_YOUR ASSIGNMENT:_ Transcribe the listing verbatim, please, with images dropped.
====== DATASET EXCERPT ======
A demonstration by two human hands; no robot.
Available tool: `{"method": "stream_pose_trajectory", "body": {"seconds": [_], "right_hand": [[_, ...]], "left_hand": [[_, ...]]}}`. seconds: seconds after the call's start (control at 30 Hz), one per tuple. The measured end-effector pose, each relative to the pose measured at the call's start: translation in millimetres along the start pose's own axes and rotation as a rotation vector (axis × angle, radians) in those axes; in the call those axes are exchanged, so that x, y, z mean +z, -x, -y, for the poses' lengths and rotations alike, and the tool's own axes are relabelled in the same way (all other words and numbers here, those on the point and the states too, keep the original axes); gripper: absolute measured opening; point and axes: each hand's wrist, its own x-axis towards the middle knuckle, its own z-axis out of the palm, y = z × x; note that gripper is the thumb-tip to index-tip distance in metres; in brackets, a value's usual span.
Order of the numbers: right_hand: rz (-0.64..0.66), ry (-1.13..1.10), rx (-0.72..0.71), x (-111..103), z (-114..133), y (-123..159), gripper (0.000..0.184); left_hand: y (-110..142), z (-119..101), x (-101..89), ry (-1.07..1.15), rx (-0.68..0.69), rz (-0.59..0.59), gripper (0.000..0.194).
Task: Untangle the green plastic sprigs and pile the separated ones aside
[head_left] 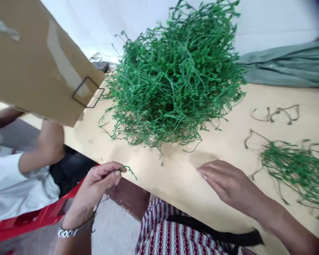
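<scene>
A big tangled heap of green plastic strands (175,78) lies on the pale wooden table (180,177). My left hand (99,182) hangs just off the table's near edge, fingers pinched on one thin green strand (129,170). My right hand (225,184) rests flat on the table in front of the heap, fingers stretched out and together, holding nothing. To its right lies a smaller flat bundle of green strands (297,168).
A brown cardboard box (37,60) juts in at the upper left. Another person in a white shirt (13,177) sits at the left on a red seat (29,217). Grey-green cloth (289,65) lies at the back right. A few loose strands (278,113) sit nearby.
</scene>
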Motion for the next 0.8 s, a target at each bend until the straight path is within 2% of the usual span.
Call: {"method": "stream_pose_trajectory", "body": {"seconds": [0.07,0.17,0.23,0.37,0.53,0.63,0.8], "right_hand": [[0.025,0.013,-0.075,5.5,6.5,-14.3,0.021],[0.038,0.03,-0.155,15.4,14.0,-30.6,0.024],[0.034,0.035,-0.206,23.0,15.7,-37.0,0.026],[-0.006,0.06,-0.289,37.4,15.0,-45.0,0.027],[-0.024,0.148,-0.342,45.9,8.8,-46.4,0.033],[-0.002,0.183,-0.392,45.5,-2.0,-39.2,0.035],[0.02,0.174,-0.366,41.8,-5.5,-34.5,0.037]], "left_hand": [[-7.0,8.4,-26.3,-0.016,0.019,-0.173,0.015],[-22.7,10.0,-57.4,0.135,0.131,-0.543,0.014],[-36.5,7.7,-71.8,0.141,0.173,-0.648,0.014],[-78.7,6.2,-87.3,0.023,0.197,-0.696,0.02],[-136.1,8.8,-106.3,-0.231,0.186,-0.752,0.044],[-148.0,16.3,-111.0,-0.427,0.202,-0.778,0.051],[-150.5,39.4,-96.1,-0.666,0.171,-0.662,0.05]]}}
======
_WRITTEN ANSWER:_
A demonstration by two human hands; no robot.
Available tool: `{"method": "stream_pose_trajectory", "body": {"seconds": [_], "right_hand": [[_, ...]], "left_hand": [[_, ...]]}}`. seconds: seconds after the call's start (control at 30 Hz), one per tuple. The measured end-effector pose, each relative to the pose measured at the call's start: translation in millimetres along the start pose's own axes and rotation as a rotation vector (axis × angle, radians) in those axes; in the call those axes are exchanged, so that x, y, z mean +z, -x, -y, for the poses' lengths and rotations alike, and the tool's own axes are relabelled in the same way (all other words and numbers here, those on the point and the states too, keep the original axes); gripper: absolute measured opening; point and axes: each hand's wrist, its own x-axis towards the middle knuckle, its own z-axis out of the palm, y = z × x; note that gripper is the thumb-tip to index-tip distance in metres; in brackets, a value's usual span.
Order of the numbers: right_hand: rz (-0.64..0.66), ry (-1.13..1.10), rx (-0.72..0.71), x (-111..103), z (-114..133), y (-123..159), gripper (0.000..0.184); left_hand: y (-110..142), z (-119..101), x (-101..89), ry (-1.07..1.15), rx (-0.68..0.69), rz (-0.59..0.59), gripper (0.000..0.194).
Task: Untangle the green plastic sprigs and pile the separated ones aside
[head_left] 
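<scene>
A big tangled heap of green plastic strands (175,78) lies on the pale wooden table (180,177). My left hand (99,182) hangs just off the table's near edge, fingers pinched on one thin green strand (129,170). My right hand (225,184) rests flat on the table in front of the heap, fingers stretched out and together, holding nothing. To its right lies a smaller flat bundle of green strands (297,168).
A brown cardboard box (37,60) juts in at the upper left. Another person in a white shirt (13,177) sits at the left on a red seat (29,217). Grey-green cloth (289,65) lies at the back right. A few loose strands (278,113) sit nearby.
</scene>
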Motion for the next 0.8 s, a target at each bend until the straight path is within 2% of the usual span.
Call: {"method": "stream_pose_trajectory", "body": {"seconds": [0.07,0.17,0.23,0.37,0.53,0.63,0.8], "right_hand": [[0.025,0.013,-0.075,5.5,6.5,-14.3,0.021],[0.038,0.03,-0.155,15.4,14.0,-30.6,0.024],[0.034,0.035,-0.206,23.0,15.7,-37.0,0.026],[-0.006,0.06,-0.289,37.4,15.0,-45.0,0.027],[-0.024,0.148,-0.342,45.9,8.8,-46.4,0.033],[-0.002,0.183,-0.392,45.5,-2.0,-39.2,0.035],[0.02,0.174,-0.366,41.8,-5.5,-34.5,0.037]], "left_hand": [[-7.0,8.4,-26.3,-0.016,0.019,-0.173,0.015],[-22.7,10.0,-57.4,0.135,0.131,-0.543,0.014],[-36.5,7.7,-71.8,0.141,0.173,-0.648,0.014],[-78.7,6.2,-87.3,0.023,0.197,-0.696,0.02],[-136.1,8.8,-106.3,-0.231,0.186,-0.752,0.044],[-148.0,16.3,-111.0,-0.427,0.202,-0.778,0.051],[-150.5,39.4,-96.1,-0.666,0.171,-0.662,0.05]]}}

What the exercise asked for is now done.